The Rent Collection Courtyard was a product of the Cultural Revolution in China. Commissioned in 1965, it was originally comprised of 114 ceramic sculptures created by a collective of 18 students and teachers of the Sichuan Fine Arts Institute. Depicting the oppression of peasants by a wealthy landowner, Liu Wen-Tsai, the massive work was designed to be exhibited in the courtyard of Liu’s former mansion. It was considered an important and powerful work, and was taken to be exhibited in Beijing in an augmented form, enlarged to 119 figures. The work was divided in six sections: Bringing the Rent, Examining the Rent, Measuring the Grain, Reckoning the Accounts, Forcing the Payment, and Revolt. The final section received considerable augmentation for the Beijing version, with peasants carrying Maoist signs.
During the 70’s, the original sculptures were copied in fiberglass by the collective, so they could be toured throughout China for purposes of political education. Although a partial re-creation was shown in Venice in 1999, the originals (or rather, their copper-plated fiberglass casts) were not seen in the West until 2009.
The photos here are from the 2010 exhibition of the original copper-plated fiberglass version, at the 8th Gwangju Biennale in Gwangju Metropolitan City, South Korea, which included only 101 of the figures. Examination of these photos suggests that the sixth section, Revolt, was eliminated from this 2010 show.
In 1965, a group of students and teachers at the Sichuan Fine Arts Institute in Chongqing were commissioned by the provincial government of Sichuan, China, to create a series of 103 life-sized social realist sculptures depicting the exploitation of the peasant farmers at the hands of a wealthy landowner, Liu Wen-Tsai. The sculptures were to be installed in the courtyard of Liu’s former manor house, which was converted into a museum of class struggle following the creation of the People’s Republic Of China.
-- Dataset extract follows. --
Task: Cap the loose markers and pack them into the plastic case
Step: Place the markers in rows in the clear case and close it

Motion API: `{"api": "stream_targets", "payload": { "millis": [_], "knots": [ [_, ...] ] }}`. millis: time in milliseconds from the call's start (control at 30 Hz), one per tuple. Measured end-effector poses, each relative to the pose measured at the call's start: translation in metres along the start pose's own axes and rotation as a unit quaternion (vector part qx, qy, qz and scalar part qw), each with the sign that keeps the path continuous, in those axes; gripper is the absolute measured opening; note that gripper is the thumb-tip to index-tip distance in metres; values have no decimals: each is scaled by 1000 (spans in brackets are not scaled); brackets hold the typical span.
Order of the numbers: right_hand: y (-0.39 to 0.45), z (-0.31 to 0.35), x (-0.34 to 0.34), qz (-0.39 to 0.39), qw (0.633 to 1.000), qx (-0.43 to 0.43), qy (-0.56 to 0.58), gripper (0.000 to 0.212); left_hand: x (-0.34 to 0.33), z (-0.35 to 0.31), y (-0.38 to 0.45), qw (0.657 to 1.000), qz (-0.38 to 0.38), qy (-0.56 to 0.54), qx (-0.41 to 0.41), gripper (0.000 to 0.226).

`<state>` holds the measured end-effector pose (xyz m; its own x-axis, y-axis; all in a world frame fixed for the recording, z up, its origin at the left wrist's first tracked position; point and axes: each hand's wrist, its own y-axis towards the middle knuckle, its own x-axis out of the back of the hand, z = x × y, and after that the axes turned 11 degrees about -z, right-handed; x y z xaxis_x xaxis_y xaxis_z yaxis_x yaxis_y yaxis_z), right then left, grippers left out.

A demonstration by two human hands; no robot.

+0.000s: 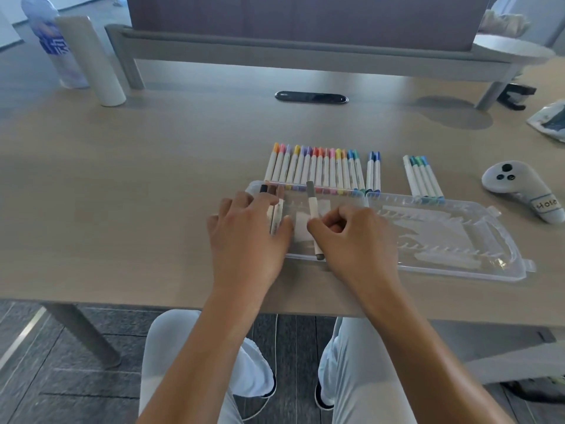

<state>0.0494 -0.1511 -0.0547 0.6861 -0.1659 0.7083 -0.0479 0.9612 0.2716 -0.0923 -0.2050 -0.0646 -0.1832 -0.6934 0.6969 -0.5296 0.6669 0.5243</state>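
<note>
On the beige worktop (153, 179), the right hand (351, 240) pinches a grey marker (313, 209) over the plastic case (458, 240), the left hand (244, 234) lies flat with released fingers on markers, and a controller (519, 191) near the right edge reads "Holo".

A pale wood counter (153, 179) carried a water bottle (49, 41) with a blue label at its far left, with a white cylinder (91, 62) just beside it. A dark oval grommet (311, 97) sat in the counter's middle near a grey divider rail (275, 47). At the right lay a white controller (519, 191) bearing a handwritten label, and beyond it a crumpled plastic bag (548, 120).
</note>
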Motion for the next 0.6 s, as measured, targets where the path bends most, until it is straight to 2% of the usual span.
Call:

The ‘Rent Collection Courtyard’ was born from the socialist movement of making realistic sculptures to educate the illiterate and is a series of emotive statues that fight, beg and plead as collectors come for the rent they cannot pay. Originally rendered in humble materials such as wood, clay, and straw, the sculptures are re-made in fiberglass by Zhao Shutong, Wang Guanyi and the Rent Collection Courtyard Collective, produced from 1974 to 1978, so that it could be toured all over China.